The Dom (shown here) was one of two churches on the square, the other being the adjoining Church of Our Lady. We visited both during our tour.
Most of the present-day Cathedral dates to the 11th and 12th Centuries, but parts of the building are from 326 A.D.
Our tour ended, and we returned to the Hauptmarkt to enjoy our limited free time in downtown Trier.
We wanted to bring some good German Vollkornbrot home with us the next day, so we stopped in two of downtown Trier's many bakeries to load up on loaves.
We resisted the temptation to buy the VW Microbus cloth that was on display outside a fabric store. (We liked the illustrations, and it was hard to resist the subtly-printed references to "hippie," "beach," and "flower power.")
We discovered the U.S. president's favorite clothing store in Trier.
Durant couldn't pass up the chance to try a Trierer Bratwurst. In Germany, styles of Bratwurst vary by region. In Nuremberg, for example, the sausages are small, filled with coarsely-ground pork, and chewy; in Trier, they're more like the Swiss Kalbsbratwurst, with a delicate flavor and texture.
On our way back to the bus, we saw a small boy rotating what appeared to be a large rock that was mounted on the pavement. Cheryl gave it a try, and it turned out to be an artificial rock made of a lightweight material. City planners, please note: This is a great idea for parks, plazas, and pedestrian zones.

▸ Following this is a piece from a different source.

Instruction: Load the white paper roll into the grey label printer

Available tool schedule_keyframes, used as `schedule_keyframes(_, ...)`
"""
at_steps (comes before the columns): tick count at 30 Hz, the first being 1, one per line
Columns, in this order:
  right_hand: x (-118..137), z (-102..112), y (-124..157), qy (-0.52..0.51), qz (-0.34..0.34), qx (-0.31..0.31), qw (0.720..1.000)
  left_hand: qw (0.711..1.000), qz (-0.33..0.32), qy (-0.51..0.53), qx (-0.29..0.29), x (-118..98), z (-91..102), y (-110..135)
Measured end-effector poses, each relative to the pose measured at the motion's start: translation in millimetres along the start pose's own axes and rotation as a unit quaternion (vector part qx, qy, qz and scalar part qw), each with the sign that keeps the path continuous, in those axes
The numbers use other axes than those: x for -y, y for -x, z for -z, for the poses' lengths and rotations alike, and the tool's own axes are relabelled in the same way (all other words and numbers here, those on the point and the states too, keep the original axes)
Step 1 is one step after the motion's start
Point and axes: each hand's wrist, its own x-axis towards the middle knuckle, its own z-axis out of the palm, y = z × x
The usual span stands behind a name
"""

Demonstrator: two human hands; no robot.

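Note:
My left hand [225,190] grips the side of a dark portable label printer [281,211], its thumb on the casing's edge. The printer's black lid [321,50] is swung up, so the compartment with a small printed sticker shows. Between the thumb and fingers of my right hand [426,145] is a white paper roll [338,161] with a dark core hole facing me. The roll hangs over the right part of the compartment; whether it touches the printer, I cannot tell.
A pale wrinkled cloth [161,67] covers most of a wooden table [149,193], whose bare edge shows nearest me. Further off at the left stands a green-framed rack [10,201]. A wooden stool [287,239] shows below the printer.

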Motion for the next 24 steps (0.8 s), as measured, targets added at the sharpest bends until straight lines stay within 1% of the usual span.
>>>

That evening, the Americans on board were invited to a Fourth of July party by the pool. Waiters served Champagne while Balázs Varga, our cruise director, greeted guests with an American flag. (Canadians had enjoyed a Canada Day celebration three days earlier, on July 1.)
As a special treat, the crew showed the guests how the pool is converted into a cinema: The floor rises from the pool, the water drains beneath it, and a crew member dries the floor before chairs are set out for the movie.
After the party, Durant enjoyed a Bitburger beer with dinner. (The company's slogan, "Bitte, ein Bit" was too tempting to resist. Also, Bitburger is made just up the road from Trier, so it seemed only polite to wrap up our cruise with a glass of Bitburger Premium Pils.)
A butterfly accompanied our Dark Chocolate Chili Mousse with Spiced Berries, symbolizing our flight home to the U.S. the next day.
After dinner, we headed for the Horizon Lounge (shown here on the ship's Loungecam) for a concert by Die Pratzbänt, an outstanding brass band from Trier.
The group, which has been together since 2007, performed in Roman Centurion costumes. Numbers ranged from traditional German Blasmusik to modern compositions. It was a great show--probably the best night of entertainment that we've enjoyed on a river cruise.